Copy, exactly and without additions, every line in the records below from the one holding "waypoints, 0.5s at" through the one holding "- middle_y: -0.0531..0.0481", both ends included.

(Saved data entries)
-------

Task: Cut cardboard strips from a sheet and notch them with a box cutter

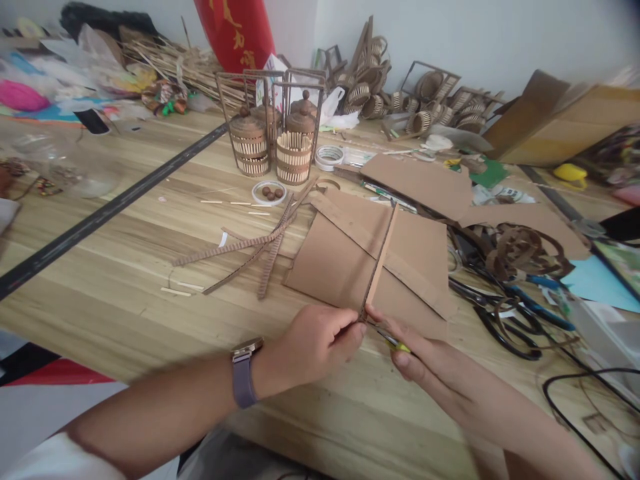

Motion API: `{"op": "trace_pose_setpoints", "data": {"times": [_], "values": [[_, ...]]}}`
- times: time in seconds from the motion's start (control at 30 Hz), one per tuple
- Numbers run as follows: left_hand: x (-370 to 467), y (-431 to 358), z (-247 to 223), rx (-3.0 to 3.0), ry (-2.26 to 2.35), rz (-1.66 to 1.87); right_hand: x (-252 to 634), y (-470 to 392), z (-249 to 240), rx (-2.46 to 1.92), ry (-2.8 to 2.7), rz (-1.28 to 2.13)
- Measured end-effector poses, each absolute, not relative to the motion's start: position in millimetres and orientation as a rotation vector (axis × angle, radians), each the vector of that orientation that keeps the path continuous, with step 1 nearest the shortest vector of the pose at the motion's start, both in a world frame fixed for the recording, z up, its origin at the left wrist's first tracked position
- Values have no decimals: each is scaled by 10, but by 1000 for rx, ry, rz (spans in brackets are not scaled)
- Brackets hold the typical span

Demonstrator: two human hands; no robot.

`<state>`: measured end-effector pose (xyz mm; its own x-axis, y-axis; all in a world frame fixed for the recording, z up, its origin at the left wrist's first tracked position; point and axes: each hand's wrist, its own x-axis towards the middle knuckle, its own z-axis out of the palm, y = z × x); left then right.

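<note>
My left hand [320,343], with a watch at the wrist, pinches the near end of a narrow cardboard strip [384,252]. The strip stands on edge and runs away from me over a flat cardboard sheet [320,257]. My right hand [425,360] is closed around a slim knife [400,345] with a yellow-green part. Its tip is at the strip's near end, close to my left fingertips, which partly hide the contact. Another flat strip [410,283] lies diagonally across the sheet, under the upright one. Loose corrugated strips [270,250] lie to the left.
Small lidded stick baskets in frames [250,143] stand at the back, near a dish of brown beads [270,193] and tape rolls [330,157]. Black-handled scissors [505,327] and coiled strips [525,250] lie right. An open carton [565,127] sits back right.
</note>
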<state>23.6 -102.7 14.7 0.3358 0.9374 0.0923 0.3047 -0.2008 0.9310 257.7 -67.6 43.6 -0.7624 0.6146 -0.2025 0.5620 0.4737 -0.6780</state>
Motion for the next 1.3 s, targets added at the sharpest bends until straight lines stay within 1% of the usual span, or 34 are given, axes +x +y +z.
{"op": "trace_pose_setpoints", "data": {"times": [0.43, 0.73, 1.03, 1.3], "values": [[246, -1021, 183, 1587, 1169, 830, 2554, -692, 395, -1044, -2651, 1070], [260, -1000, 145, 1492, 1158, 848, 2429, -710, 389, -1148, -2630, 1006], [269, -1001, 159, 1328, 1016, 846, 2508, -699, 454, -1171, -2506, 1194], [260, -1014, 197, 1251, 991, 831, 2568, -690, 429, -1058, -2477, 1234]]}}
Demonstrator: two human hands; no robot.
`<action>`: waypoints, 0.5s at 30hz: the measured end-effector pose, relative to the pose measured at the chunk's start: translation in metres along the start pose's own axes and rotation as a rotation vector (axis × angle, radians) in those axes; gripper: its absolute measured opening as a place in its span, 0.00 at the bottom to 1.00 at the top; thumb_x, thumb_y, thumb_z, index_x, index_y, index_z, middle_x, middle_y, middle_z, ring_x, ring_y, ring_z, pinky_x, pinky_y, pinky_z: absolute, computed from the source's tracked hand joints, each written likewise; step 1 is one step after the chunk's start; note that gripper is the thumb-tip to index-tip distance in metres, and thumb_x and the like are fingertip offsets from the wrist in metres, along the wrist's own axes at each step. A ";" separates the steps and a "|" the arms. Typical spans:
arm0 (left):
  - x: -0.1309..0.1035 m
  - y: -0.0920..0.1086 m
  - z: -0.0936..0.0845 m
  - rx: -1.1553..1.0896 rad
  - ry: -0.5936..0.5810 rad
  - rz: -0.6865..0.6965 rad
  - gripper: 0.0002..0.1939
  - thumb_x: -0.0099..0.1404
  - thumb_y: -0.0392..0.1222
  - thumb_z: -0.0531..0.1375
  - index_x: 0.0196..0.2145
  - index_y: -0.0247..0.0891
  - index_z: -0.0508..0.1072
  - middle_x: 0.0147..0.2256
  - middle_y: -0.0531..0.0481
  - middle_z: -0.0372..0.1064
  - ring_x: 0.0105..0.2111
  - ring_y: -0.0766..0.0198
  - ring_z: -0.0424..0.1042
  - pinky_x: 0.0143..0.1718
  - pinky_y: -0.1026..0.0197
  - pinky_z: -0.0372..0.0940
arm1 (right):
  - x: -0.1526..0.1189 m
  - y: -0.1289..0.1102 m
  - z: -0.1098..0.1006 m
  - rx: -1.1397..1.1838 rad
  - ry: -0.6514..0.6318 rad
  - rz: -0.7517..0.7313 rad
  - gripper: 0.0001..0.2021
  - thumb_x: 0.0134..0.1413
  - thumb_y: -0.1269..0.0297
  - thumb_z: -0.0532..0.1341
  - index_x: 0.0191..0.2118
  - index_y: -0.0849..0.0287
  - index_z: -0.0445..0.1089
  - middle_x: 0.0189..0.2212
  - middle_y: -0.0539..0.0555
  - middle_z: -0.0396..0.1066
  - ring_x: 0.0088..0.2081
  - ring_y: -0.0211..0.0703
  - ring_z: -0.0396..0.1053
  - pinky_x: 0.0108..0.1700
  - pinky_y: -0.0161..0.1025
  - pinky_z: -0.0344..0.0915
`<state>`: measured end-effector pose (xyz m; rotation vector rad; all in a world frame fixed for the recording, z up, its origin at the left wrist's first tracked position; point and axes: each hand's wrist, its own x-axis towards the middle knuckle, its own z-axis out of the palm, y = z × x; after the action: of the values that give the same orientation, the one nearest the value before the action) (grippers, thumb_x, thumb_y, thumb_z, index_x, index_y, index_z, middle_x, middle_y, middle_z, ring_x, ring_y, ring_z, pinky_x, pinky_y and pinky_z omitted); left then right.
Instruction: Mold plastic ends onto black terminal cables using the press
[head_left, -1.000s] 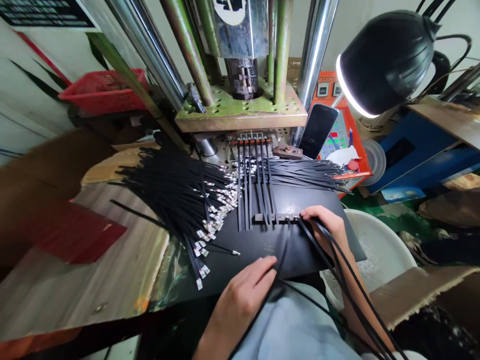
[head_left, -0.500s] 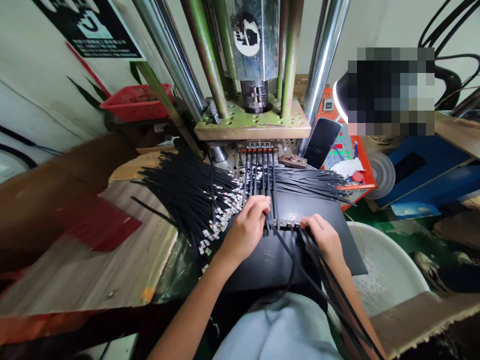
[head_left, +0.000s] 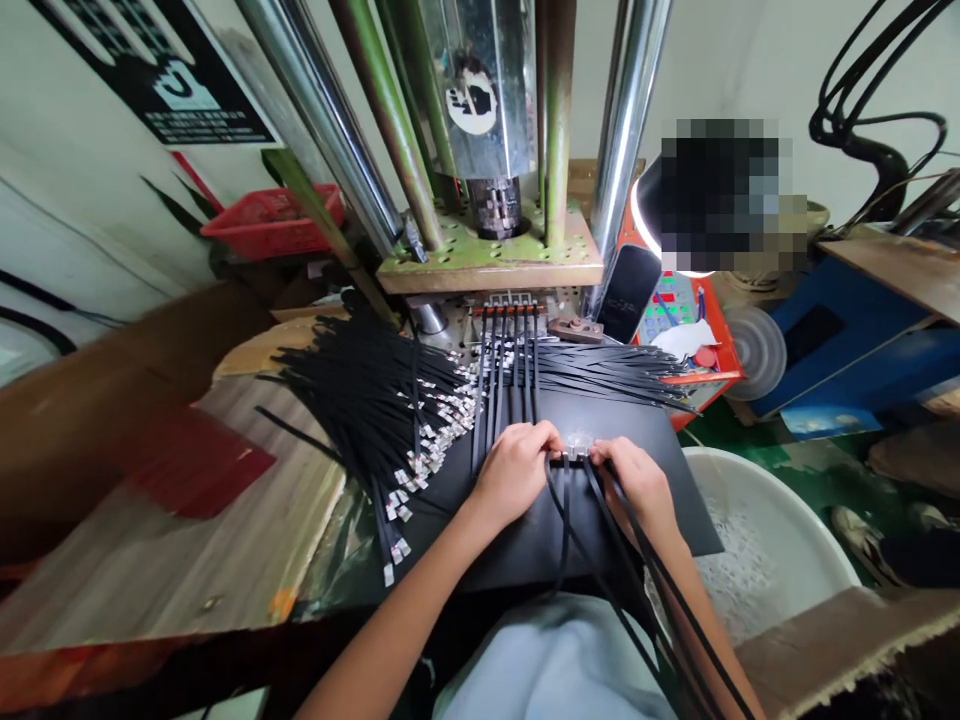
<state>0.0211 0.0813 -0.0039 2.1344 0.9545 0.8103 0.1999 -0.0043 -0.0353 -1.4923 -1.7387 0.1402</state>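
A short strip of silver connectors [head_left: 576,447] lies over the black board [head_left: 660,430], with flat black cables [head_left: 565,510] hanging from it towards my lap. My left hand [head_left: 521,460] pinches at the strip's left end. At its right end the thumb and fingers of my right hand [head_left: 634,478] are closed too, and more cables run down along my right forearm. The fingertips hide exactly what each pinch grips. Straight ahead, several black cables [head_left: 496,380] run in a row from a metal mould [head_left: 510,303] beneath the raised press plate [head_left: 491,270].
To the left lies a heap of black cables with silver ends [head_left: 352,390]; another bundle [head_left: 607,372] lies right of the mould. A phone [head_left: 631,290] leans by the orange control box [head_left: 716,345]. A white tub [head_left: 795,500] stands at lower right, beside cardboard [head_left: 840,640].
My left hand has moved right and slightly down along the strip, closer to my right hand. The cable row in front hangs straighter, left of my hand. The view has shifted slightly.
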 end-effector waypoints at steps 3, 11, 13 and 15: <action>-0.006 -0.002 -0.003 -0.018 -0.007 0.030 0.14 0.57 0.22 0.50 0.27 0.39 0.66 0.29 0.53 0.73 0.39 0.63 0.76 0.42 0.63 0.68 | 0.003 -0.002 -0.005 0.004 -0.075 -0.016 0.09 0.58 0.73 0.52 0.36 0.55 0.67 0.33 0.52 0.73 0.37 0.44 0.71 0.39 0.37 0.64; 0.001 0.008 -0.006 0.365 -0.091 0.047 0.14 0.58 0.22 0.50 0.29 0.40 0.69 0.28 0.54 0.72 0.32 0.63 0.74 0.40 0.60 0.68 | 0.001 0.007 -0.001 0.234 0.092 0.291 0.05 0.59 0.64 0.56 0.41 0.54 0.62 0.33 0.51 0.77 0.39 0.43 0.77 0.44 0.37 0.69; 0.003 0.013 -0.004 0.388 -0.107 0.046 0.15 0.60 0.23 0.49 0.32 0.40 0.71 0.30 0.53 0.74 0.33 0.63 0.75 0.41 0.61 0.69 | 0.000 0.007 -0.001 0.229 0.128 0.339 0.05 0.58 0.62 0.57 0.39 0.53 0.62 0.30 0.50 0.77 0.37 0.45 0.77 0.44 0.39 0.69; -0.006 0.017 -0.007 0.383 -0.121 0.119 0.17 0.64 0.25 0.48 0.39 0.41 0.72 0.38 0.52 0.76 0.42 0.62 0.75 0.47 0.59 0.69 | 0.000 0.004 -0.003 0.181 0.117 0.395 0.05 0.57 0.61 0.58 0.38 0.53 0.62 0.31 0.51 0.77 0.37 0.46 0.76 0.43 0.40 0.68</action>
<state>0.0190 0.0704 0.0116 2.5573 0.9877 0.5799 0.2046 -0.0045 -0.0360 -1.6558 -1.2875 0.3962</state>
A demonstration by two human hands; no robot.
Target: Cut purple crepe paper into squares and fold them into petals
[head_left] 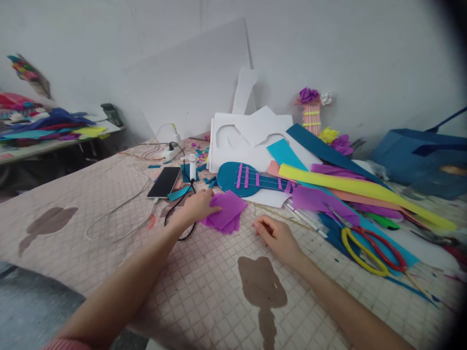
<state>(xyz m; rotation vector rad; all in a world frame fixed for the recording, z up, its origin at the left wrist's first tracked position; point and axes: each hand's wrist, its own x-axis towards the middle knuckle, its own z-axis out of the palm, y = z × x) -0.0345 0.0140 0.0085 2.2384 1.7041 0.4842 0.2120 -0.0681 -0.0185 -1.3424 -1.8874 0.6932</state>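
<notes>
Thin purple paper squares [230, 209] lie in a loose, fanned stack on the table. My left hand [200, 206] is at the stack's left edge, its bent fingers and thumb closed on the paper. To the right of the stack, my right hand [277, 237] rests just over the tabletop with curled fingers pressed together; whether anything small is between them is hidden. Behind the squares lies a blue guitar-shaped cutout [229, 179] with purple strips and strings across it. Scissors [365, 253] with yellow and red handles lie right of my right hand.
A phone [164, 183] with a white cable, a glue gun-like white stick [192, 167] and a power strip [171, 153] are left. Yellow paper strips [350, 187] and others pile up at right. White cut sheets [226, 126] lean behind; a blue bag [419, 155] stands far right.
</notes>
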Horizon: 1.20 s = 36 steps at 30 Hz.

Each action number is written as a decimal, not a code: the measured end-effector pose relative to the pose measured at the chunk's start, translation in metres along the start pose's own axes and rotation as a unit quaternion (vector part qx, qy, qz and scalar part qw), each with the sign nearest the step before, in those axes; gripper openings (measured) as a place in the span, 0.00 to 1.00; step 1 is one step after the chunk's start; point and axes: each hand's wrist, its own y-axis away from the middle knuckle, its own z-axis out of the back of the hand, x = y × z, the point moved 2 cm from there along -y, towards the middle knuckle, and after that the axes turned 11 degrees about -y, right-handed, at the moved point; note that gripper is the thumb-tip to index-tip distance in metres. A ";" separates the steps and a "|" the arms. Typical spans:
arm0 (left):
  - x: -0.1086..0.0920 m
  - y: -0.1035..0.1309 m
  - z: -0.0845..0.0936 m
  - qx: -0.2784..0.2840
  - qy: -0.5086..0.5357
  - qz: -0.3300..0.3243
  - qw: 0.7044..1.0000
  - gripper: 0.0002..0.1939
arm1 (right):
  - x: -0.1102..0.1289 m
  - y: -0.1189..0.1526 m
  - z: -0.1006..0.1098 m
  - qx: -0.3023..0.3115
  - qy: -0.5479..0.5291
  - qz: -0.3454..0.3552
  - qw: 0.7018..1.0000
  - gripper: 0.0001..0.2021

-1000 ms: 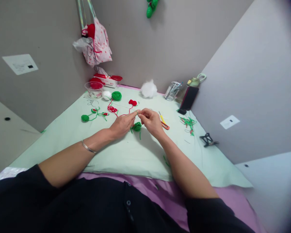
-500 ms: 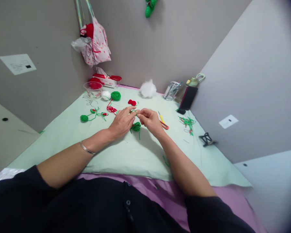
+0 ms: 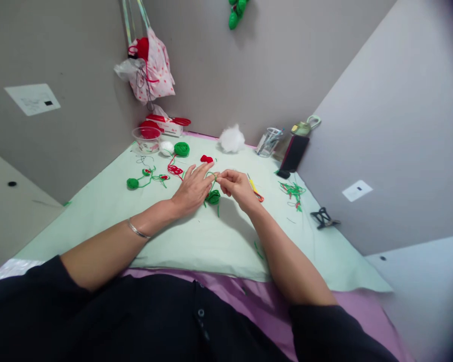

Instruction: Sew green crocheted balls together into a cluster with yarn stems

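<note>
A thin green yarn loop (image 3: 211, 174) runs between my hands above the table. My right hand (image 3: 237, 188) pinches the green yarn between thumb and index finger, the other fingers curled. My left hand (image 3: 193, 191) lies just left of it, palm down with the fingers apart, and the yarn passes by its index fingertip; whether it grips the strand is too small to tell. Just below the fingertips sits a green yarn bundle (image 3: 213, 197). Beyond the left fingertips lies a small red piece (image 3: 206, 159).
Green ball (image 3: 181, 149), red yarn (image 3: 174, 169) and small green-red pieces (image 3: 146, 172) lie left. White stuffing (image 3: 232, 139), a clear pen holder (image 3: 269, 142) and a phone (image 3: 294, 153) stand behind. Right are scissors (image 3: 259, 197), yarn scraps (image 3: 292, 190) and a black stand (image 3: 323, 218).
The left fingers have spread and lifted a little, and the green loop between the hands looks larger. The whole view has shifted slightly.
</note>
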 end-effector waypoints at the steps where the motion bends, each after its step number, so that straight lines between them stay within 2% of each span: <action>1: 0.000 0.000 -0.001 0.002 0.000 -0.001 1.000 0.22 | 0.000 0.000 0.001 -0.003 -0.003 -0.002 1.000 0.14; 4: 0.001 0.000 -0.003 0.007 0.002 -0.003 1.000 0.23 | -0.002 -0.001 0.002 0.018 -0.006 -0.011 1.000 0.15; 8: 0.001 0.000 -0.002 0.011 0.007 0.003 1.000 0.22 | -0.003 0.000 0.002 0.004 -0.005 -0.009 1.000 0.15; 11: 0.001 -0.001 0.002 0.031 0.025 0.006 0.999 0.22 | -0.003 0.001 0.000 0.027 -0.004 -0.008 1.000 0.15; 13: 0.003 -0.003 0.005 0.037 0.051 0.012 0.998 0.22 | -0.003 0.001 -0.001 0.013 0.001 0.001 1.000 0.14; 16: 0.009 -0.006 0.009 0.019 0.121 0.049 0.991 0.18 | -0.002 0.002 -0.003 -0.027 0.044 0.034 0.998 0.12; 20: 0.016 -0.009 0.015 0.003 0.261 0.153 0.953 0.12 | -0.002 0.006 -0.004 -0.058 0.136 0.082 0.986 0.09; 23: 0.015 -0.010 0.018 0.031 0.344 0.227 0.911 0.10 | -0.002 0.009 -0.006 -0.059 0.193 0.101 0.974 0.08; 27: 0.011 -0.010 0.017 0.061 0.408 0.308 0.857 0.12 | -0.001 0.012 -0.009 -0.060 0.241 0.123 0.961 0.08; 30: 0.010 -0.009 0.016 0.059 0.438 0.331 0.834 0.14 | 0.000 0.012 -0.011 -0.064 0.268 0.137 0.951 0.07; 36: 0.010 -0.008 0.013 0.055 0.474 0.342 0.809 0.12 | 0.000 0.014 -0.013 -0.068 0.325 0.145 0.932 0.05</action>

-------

* _Solved problem_
`<action>`: waypoints, 0.5s at 30hz: the measured end-effector pose, relative to the pose measured at the chunk's start: translation in metres along the start pose's own axes and rotation as a rotation vector (axis × angle, radians) in those axes; gripper: its absolute measured opening as a place in its span, 0.00 at the bottom to 1.00 at the top; thumb_x, thumb_y, thumb_z, index_x, index_y, index_z, middle_x, middle_y, middle_z, ring_x, ring_y, ring_z, pinky_x, pinky_y, pinky_z: absolute, computed from the source's tracked hand joints, each written likewise; step 1 is one step after the chunk's start; note that gripper is the thumb-tip to index-tip distance in metres, and thumb_x and the like are fingertip offsets from the wrist in metres, along the wrist's own axes at each step. A ";" separates the steps and a "|" the arms. Typical spans:
arm0 (left):
  - x: -0.1309..0.1035 m
  - y: -0.0920..0.1086 m
  - z: -0.0936..0.0845 m
  - rx: -1.1553..1.0896 rad
  - ry: -0.5936..0.5810 rad
  - rz: -0.6865..0.6965 rad
  - gripper: 0.0002..0.1939
  - thumb_x: -0.0099..0.1404
  - thumb_y: -0.0392..0.1222
  - thumb_z: -0.0531..0.1375
  - index_x: 0.0196..0.2145
  - index_y: -0.0247..0.0891
  - index_z: -0.0508..0.1072
  - middle_x: 0.0147..0.2256
  - middle_y: -0.0531..0.0481

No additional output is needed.